▶ **Task details**
Nothing in the records that follow should differ once you have copied them out.

▶ **Extracted data entries**

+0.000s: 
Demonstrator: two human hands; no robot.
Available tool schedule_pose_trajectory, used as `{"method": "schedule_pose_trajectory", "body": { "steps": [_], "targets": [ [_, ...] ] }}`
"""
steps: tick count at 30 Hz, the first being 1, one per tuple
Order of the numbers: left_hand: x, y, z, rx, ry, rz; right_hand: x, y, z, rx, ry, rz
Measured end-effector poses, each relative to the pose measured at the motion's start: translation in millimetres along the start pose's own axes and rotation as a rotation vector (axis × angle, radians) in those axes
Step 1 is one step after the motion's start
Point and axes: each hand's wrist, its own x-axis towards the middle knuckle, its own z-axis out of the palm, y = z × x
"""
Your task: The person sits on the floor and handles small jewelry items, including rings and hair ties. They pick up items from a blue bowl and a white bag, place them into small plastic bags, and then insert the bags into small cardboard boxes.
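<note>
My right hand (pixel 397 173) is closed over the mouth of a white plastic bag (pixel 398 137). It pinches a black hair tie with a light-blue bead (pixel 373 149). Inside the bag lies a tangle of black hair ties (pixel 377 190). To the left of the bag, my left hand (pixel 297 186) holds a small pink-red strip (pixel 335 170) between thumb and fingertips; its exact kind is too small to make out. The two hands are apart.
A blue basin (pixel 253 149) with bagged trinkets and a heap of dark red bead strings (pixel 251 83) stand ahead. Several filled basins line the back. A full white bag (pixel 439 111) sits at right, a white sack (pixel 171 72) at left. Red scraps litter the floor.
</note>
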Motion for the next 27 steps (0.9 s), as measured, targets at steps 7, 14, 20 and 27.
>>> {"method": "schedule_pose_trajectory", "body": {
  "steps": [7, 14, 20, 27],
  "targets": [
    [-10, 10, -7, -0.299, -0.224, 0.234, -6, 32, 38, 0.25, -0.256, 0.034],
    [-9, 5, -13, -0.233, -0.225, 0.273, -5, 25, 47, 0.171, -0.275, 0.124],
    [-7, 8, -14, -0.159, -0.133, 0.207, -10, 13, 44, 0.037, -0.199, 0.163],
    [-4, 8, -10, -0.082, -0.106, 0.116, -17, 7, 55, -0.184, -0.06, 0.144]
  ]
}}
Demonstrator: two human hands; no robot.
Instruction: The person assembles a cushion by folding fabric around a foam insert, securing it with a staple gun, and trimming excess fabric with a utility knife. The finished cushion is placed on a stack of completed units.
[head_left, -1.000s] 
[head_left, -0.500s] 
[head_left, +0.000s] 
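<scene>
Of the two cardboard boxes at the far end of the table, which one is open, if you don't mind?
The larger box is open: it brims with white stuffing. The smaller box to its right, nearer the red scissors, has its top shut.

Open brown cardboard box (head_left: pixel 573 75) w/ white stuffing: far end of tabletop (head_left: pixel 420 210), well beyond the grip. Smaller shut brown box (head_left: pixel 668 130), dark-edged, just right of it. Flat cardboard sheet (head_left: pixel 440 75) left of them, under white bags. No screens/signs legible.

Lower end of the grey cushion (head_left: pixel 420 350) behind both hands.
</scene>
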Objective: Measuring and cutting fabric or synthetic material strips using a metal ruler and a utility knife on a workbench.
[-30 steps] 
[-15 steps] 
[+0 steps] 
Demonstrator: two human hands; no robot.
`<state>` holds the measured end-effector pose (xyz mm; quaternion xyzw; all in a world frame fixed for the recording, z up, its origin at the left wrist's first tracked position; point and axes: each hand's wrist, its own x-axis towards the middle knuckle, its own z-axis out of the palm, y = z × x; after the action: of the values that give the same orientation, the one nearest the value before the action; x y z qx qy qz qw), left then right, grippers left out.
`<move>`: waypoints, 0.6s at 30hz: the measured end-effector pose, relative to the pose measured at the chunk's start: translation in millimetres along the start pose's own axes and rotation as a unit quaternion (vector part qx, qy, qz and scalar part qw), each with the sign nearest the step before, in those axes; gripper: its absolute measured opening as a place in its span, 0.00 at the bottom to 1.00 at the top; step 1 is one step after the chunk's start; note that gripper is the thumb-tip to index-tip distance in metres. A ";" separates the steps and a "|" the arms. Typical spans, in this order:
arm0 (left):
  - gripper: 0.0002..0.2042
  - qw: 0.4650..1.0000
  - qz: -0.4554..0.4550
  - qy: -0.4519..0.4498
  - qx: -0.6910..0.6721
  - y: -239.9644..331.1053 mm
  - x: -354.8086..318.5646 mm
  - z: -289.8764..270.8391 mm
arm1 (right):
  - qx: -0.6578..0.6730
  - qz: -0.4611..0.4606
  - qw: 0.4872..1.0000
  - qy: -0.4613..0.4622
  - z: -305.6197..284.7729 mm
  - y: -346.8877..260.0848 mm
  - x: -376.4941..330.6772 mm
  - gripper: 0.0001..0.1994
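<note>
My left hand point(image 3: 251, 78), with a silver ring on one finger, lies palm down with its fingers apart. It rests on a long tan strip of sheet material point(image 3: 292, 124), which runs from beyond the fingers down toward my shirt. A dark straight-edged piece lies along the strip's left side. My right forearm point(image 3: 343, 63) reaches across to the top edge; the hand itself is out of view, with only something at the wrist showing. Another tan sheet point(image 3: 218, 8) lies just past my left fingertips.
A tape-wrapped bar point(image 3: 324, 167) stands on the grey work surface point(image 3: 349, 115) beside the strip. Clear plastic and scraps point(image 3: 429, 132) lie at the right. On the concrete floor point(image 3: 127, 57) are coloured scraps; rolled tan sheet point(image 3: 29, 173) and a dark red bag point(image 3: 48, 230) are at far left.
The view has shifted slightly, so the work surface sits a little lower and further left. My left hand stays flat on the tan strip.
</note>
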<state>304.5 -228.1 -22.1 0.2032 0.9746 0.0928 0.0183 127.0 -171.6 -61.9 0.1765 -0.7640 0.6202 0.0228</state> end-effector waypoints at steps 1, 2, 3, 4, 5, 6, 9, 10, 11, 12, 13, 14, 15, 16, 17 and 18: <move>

▶ **Task result**
+0.000s: 
Demonstrator: two human hands; no robot.
Available tool schedule_pose_trajectory, used as `{"method": "schedule_pose_trajectory", "body": { "steps": [_], "targets": [ [_, ...] ] }}`
"""
steps: tick count at 30 Hz, the first being 1, one per tuple
Order of the numbers: left_hand: x, y, z, rx, ry, rz; right_hand: x, y, z, rx, ry, rz
Measured end-effector poses, each relative to the pose measured at the motion's start: translation in millimetres along the start pose's own axes and rotation as a rotation vector (axis × angle, radians) in those axes
Step 1 is one step after the motion's start
Point and axes: each hand's wrist, its own x-axis towards the middle knuckle, its own z-axis out of the palm, y = z × x
"""
Your task: The person sits on the floor and handles small jewelry items, including rings and hair ties. They pick up items from a blue bowl and a white bag, place them into small plastic bags, and then insert the bags into small cardboard boxes.
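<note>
My right hand (pixel 397 173) is closed over the mouth of a white plastic bag (pixel 398 137). It pinches a black hair tie with a light-blue bead (pixel 373 149). Inside the bag lies a tangle of black hair ties (pixel 377 190). To the left of the bag, my left hand (pixel 297 186) holds a small pink-red strip (pixel 335 170) between thumb and fingertips; its exact kind is too small to make out. The two hands are apart.
A blue basin (pixel 253 149) with bagged trinkets and a heap of dark red bead strings (pixel 251 83) stand ahead. Several filled basins line the back. A full white bag (pixel 439 111) sits at right, a white sack (pixel 171 72) at left. Red scraps litter the floor.
</note>
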Motion for the next 27 steps (0.9 s), as measured, targets at steps 7, 14, 20 and 27.
>>> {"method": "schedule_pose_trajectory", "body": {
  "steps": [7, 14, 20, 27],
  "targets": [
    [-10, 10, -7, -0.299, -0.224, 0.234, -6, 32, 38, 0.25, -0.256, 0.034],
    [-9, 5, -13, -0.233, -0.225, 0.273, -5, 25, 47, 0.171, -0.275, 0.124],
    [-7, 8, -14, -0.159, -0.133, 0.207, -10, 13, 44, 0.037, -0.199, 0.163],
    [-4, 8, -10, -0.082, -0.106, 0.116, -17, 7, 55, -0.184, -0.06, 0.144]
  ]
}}
Demonstrator: two human hands; no robot.
Instruction: The person assembles a cushion by folding fabric around a foam insert, securing it with a staple gun, and trimming excess fabric with a utility knife. The finished cushion is placed on a stack of completed units.
[head_left, -1.000s] 
[head_left, -0.500s] 
[head_left, +0.000s] 
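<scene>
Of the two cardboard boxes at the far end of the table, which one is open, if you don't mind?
The larger box is open: it brims with white stuffing. The smaller box to its right, nearer the red scissors, has its top shut.

Open brown cardboard box (head_left: pixel 573 75) w/ white stuffing: far end of tabletop (head_left: pixel 420 210), well beyond the grip. Smaller shut brown box (head_left: pixel 668 130), dark-edged, just right of it. Flat cardboard sheet (head_left: pixel 440 75) left of them, under white bags. No screens/signs legible.

Lower end of the grey cushion (head_left: pixel 420 350) behind both hands.
</scene>
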Objective: Measuring and cutting fabric or synthetic material strips using a metal ruler and a utility knife on a workbench.
[-30 steps] 
[-15 steps] 
[+0 steps] 
Demonstrator: two human hands; no robot.
`<state>` holds the measured end-effector pose (xyz mm; quaternion xyzw; all in a world frame fixed for the recording, z up, its origin at the left wrist's first tracked position; point and axes: each hand's wrist, its own x-axis towards the middle knuckle, its own z-axis out of the palm, y = z × x; after the action: of the values that give the same orientation, the one nearest the value before the action; x y z qx qy qz qw), left then right, grippers left out.
`<move>`: waypoints, 0.6s at 30hz: the measured end-effector pose, relative to the pose measured at the chunk's start: translation in millimetres along the start pose's own axes and rotation as a unit quaternion (vector part qx, qy, qz and scalar part qw), each with the sign nearest the step before, in those axes; gripper: its absolute measured opening as a place in its span, 0.00 at the bottom to 1.00 at the top; step 1 is one step after the chunk's start; note that gripper is the thumb-tip to index-tip distance in metres. A ";" separates the steps and a "|" the arms. Typical spans, in this order:
arm0 (left):
  - gripper: 0.0002..0.2042
  - qw: 0.4650..1.0000
  - qz: -0.4554..0.4550
  - qy: -0.4519..0.4498
  - qx: -0.6910..0.6721
  - y: -239.9644..331.1053 mm
  - x: -354.8086..318.5646 mm
  - z: -289.8764..270.8391 mm
arm1 (right):
  - qx: -0.6578..0.6730
  - qz: -0.4611..0.4606
  - qw: 0.4872..1.0000
  - qy: -0.4613..0.4622
  - z: -305.6197..284.7729 mm
  - y: -346.8877..260.0848 mm
  - x: -376.4941..330.6772 mm
  - gripper: 0.0001..0.1994
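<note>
My left hand point(image 3: 251, 78), with a silver ring on one finger, lies palm down with its fingers apart. It rests on a long tan strip of sheet material point(image 3: 292, 124), which runs from beyond the fingers down toward my shirt. A dark straight-edged piece lies along the strip's left side. My right forearm point(image 3: 343, 63) reaches across to the top edge; the hand itself is out of view, with only something at the wrist showing. Another tan sheet point(image 3: 218, 8) lies just past my left fingertips.
A tape-wrapped bar point(image 3: 324, 167) stands on the grey work surface point(image 3: 349, 115) beside the strip. Clear plastic and scraps point(image 3: 429, 132) lie at the right. On the concrete floor point(image 3: 127, 57) are coloured scraps; rolled tan sheet point(image 3: 29, 173) and a dark red bag point(image 3: 48, 230) are at far left.
The view has shifted slightly, so the work surface sits a little lower and further left. My left hand stays flat on the tan strip.
</note>
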<state>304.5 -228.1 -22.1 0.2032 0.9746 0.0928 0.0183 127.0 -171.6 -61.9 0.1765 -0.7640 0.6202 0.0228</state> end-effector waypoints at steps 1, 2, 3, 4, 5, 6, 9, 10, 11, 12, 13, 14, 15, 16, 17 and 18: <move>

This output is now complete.